Bug #57348
crush map fails: (1) chose and choseleaf for type OSD not identical and (2) returns mapping containing down+out OSD
Status:
New
Priority:
Normal
Assignee:
-
Category:
-
Target version:
-
% Done:
0%
Source:
Tags:
Backport:
Regression:
No
Severity:
3 - minor
Reviewed:
Affected Versions:
ceph-qa-suite:
Pull request ID:
Crash signature (v1):
Crash signature (v2):
Description
We observe two issues with crush. Related ceph-user thread (split up into two for some reason): https://lists.ceph.io/hyperkitty/list/ceph-users@ceph.io/thread/LCHPEKXS6OXKMPDR3BDMJM6MQZX3F3WL and https://lists.ceph.io/hyperkitty/list/ceph-users@ceph.io/thread/AF3HPNYV7RTDZCDB4A5DVFNVUKVM537E
1. Step choose and chooseleaf for type OSD are not identical but should be:¶
osdmaptool: osdmap file 'osdmap-orig.bin' parsed '4.1c' -> 4.1c 4.1c raw ([6,1,4,5,3,2147483647], p6) up ([6,1,4,5,3,2147483647], p6) acting ([6,1,4,5,3,1], p6)
osdmaptool: osdmap file 'osdmap-chooseleaf.bin' parsed '4.1c' -> 4.1c 4.1c raw ([6,1,4,5,3,8], p6) up ([6,1,4,5,3,8], p6) acting ([6,1,4,5,3,1], p6)
Expected behaviour: Always return the same mapping.
Related to issue: https://tracker.ceph.com/issues/55169
2. Crush can emit a mapping containing a down+out OSD that should always be rejected:¶
osdmaptool: osdmap file 'osdmap-more-tries.bin' parsed '4.1c' -> 4.1c 4.1c raw ([6,1,4,5,3,7], p6) up ([6,1,4,5,3,2147483647], p6) acting ([6,1,4,5,3,1], p6)
Expected behaviour: Either return a valid mapping with all OSDs up+in or raw=[6,1,4,5,3,2147483647].

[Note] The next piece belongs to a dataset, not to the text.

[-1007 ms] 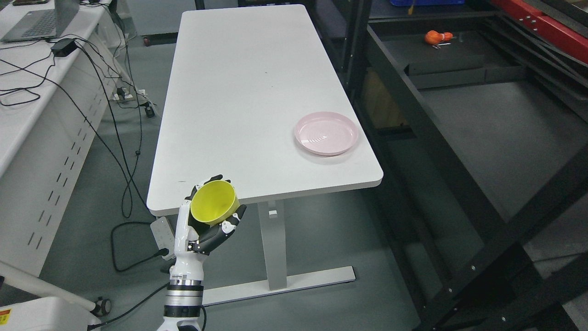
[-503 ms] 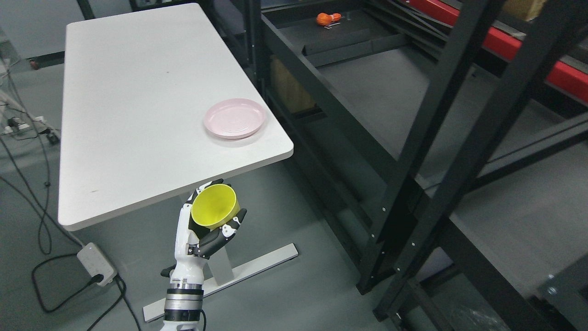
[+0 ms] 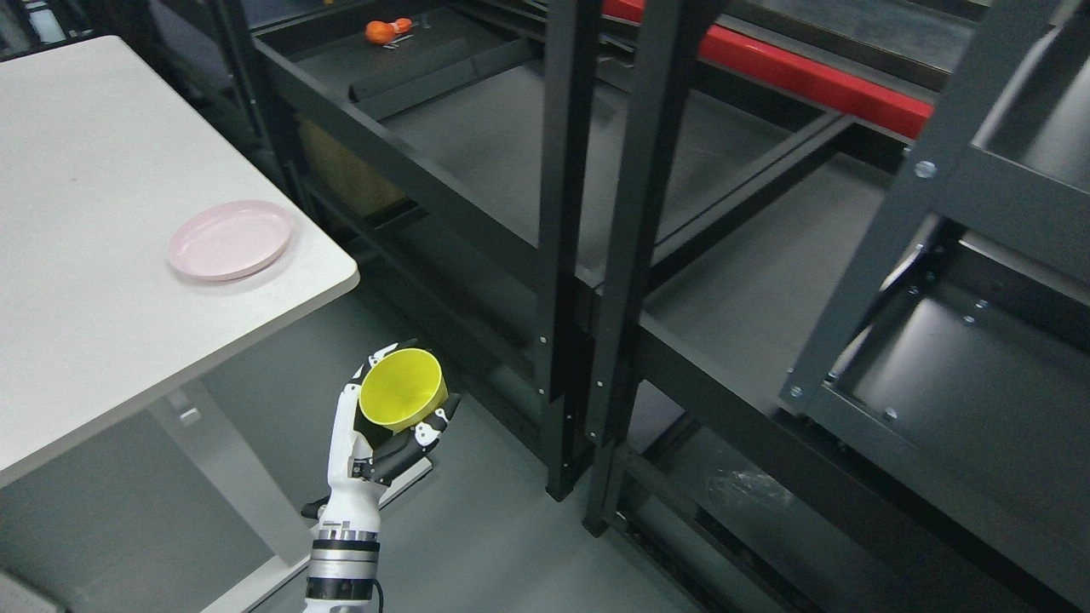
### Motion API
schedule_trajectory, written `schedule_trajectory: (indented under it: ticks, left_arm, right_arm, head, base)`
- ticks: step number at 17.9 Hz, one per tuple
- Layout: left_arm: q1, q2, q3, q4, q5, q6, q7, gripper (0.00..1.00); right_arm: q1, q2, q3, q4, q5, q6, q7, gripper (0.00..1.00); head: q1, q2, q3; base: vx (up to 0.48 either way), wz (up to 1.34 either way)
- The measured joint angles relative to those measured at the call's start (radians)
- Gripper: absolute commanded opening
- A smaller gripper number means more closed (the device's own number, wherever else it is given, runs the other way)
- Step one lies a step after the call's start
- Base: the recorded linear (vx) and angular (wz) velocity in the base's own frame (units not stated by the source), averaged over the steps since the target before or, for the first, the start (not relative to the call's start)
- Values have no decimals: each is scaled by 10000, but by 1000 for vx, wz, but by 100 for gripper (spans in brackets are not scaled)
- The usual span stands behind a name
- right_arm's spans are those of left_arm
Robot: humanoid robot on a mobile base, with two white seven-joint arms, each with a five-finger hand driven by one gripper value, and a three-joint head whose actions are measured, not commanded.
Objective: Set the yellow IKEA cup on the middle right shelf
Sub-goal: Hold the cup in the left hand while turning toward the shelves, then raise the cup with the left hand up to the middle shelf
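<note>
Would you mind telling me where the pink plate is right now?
In the head view, the pink plate sits at the left, near the white table's right corner, left of the black shelving.

table (image 3: 102, 340): white, left of frame; pink plate (image 3: 230, 240) near its right corner
shelf (image 3: 511, 145): black, centre and right; orange thing (image 3: 387, 31) at top
</note>
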Motion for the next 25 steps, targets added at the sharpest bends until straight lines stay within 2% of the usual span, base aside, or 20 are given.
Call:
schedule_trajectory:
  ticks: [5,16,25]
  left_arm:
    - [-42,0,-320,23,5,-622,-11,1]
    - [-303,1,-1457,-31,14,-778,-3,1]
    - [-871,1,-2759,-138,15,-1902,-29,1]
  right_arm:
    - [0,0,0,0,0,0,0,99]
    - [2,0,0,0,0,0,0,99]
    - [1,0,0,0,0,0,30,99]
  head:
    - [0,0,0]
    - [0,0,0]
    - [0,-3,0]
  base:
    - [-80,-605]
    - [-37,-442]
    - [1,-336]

This smells like a premature termination of a recursion by accepting a mapping that should be rejected (a test for up+in is missing).
How to reproduce¶
1. Create EC profile and pool:¶
ceph osd erasure-code-profile set ec-4-2 k=4 m=2 crush-failure-domain=osd ceph osd pool create fs-data 128 erasure ec-4-2
2. This automatically creates this crush rule using "step choose":¶
rule fs-data { id 1 type erasure min_size 3 max_size 6 step set_chooseleaf_tries 5 step set_choose_tries 100 step take default step choose indep 0 type osd step emit }
3. Create this OSD tree (all osdmaps attached):¶
# osdmaptool osdmap-orig.bin --tree osdmaptool: osdmap file 'osdmap-orig.bin' ID CLASS WEIGHT TYPE NAME STATUS REWEIGHT PRI-AFF -1 2.44798 root default -7 0.81599 host tceph-01 0 hdd 0.27199 osd.0 up 0.87999 1.00000 3 hdd 0.27199 osd.3 up 0.98000 1.00000 6 hdd 0.27199 osd.6 up 0.92999 1.00000 -3 0.81599 host tceph-02 2 hdd 0.27199 osd.2 up 0.95999 1.00000 4 hdd 0.27199 osd.4 up 0.89999 1.00000 8 hdd 0.27199 osd.8 up 0.89999 1.00000 -5 0.81599 host tceph-03 1 hdd 0.27199 osd.1 up 0.89999 1.00000 5 hdd 0.27199 osd.5 up 1.00000 1.00000 7 hdd 0.27199 osd.7 destroyed 0 1.00000
4. Create and import variations of the default rule (all osdmaps attached):¶
Diffs between individual crush rules:
# diff crush-orig.txt crush-chooseleaf.txt 96c96 < step choose indep 0 type osd --- > step chooseleaf indep 0 type osd
# diff crush-chooseleaf.txt crush-more-tries.txt 94c94 < step set_choose_tries 100 --- > step set_choose_tries 200
5. Run the "--test-map-pg 4.1c" command on all osdmaps:
# for map in orig chooseleaf more-tries; do osdmaptool --test-map-pg 4.1c "osdmap-$map.bin" ; done # Output pasted above.